■ **Work to complete**
Retype each line of the material exactly, please, skipping any picture in it.

■ **Raw data**
————————

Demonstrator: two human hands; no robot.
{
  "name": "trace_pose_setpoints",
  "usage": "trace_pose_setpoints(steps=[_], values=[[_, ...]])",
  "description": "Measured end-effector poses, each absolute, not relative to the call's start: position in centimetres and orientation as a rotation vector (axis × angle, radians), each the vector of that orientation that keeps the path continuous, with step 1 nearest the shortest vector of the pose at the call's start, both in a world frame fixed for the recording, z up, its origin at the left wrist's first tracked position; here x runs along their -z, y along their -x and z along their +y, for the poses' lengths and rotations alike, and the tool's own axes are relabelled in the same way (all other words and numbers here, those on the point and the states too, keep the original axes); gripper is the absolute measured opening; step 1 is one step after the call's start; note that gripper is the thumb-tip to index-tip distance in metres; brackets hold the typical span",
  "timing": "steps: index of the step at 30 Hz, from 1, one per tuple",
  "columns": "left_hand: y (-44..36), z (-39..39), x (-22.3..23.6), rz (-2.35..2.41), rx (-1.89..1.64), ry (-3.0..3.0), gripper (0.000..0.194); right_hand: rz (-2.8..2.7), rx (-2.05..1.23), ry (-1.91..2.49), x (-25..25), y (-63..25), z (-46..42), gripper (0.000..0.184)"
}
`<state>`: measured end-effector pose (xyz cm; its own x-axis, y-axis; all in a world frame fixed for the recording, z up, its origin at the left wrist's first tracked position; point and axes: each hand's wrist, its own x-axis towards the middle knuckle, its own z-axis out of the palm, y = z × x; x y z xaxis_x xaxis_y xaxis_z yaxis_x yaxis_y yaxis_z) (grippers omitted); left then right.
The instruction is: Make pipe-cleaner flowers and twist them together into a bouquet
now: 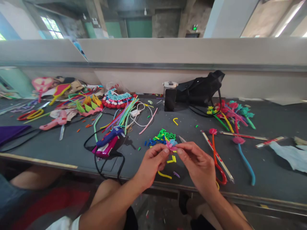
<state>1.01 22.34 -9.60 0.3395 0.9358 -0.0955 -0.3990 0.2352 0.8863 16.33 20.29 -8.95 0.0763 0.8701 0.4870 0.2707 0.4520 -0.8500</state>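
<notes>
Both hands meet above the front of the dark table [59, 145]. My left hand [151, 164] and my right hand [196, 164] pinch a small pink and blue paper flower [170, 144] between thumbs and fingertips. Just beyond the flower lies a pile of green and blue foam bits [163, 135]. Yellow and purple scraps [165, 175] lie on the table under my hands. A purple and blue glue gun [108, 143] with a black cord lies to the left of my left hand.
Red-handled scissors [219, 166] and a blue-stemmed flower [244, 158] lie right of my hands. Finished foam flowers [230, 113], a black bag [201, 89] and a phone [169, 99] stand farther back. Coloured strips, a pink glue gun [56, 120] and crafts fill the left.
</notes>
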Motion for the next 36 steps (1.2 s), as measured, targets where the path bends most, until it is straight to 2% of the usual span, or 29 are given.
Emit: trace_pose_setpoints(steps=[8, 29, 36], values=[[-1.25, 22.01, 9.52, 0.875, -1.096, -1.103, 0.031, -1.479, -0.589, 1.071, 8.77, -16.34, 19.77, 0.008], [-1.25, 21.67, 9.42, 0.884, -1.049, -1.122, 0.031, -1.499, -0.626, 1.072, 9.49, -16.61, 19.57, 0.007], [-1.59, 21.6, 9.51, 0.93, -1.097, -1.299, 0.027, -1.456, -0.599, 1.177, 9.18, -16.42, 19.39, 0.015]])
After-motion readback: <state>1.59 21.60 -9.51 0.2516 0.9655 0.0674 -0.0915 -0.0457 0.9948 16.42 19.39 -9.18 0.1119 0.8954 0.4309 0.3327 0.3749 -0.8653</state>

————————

■ **Finished exercise**
Demonstrator: two human hands; no robot.
{
  "name": "trace_pose_setpoints",
  "usage": "trace_pose_setpoints(steps=[_], values=[[_, ...]])",
  "description": "Measured end-effector poses, each absolute, not relative to the call's start: position in centimetres and orientation as a rotation vector (axis × angle, radians), each the vector of that orientation that keeps the path continuous, with step 1 nearest the shortest vector of the pose at the call's start, both in a world frame fixed for the recording, z up, its origin at the left wrist's first tracked position; here x runs along their -z, y along their -x and z along their +y, for the poses' lengths and rotations alike, and the tool's own axes are relabelled in the same way (all other words and numbers here, those on the point and the states too, keep the original axes); gripper is the absolute measured opening; step 1 is one step after the call's start; note that gripper is the thumb-tip to index-tip distance in metres; brackets hold the typical span",
  "timing": "steps: index of the step at 30 Hz, from 1, one per tuple",
  "columns": "left_hand: y (-44..36), z (-39..39), x (-22.3..23.6), rz (-2.35..2.41), rx (-1.89..1.64), ry (-3.0..3.0), gripper (0.000..0.194); right_hand: rz (-2.8..2.7), rx (-2.05..1.23), ry (-1.91..2.49), x (-25..25), y (-63..25), z (-46..42), gripper (0.000..0.184)"
}
`<state>`: measured end-effector pose (xyz cm; its own x-axis, y-axis; all in a world frame fixed for the recording, z up, its origin at the left wrist's first tracked position; point and axes: each hand's wrist, its own x-axis towards the middle knuckle, its own z-axis out of the palm, y = z × x; x y z xaxis_x xaxis_y xaxis_z yaxis_x yaxis_y yaxis_z) (grippers omitted); left then right.
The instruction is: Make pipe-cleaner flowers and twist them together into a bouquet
now: 
<state>1.01 22.34 -9.60 0.3395 0.9358 -0.0955 -0.3990 0.2352 0.8863 16.33 20.29 -8.95 0.0763 0.8701 0.4870 0.2707 0.4520 -0.8500</state>
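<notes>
Both hands meet above the front of the dark table [59, 145]. My left hand [151, 164] and my right hand [196, 164] pinch a small pink and blue paper flower [170, 144] between thumbs and fingertips. Just beyond the flower lies a pile of green and blue foam bits [163, 135]. Yellow and purple scraps [165, 175] lie on the table under my hands. A purple and blue glue gun [108, 143] with a black cord lies to the left of my left hand.
Red-handled scissors [219, 166] and a blue-stemmed flower [244, 158] lie right of my hands. Finished foam flowers [230, 113], a black bag [201, 89] and a phone [169, 99] stand farther back. Coloured strips, a pink glue gun [56, 120] and crafts fill the left.
</notes>
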Motion for the next 36 steps (1.2 s), as measured, targets where the path bends most, until it is straight to 2% of the usual span, or 29 are given.
Emit: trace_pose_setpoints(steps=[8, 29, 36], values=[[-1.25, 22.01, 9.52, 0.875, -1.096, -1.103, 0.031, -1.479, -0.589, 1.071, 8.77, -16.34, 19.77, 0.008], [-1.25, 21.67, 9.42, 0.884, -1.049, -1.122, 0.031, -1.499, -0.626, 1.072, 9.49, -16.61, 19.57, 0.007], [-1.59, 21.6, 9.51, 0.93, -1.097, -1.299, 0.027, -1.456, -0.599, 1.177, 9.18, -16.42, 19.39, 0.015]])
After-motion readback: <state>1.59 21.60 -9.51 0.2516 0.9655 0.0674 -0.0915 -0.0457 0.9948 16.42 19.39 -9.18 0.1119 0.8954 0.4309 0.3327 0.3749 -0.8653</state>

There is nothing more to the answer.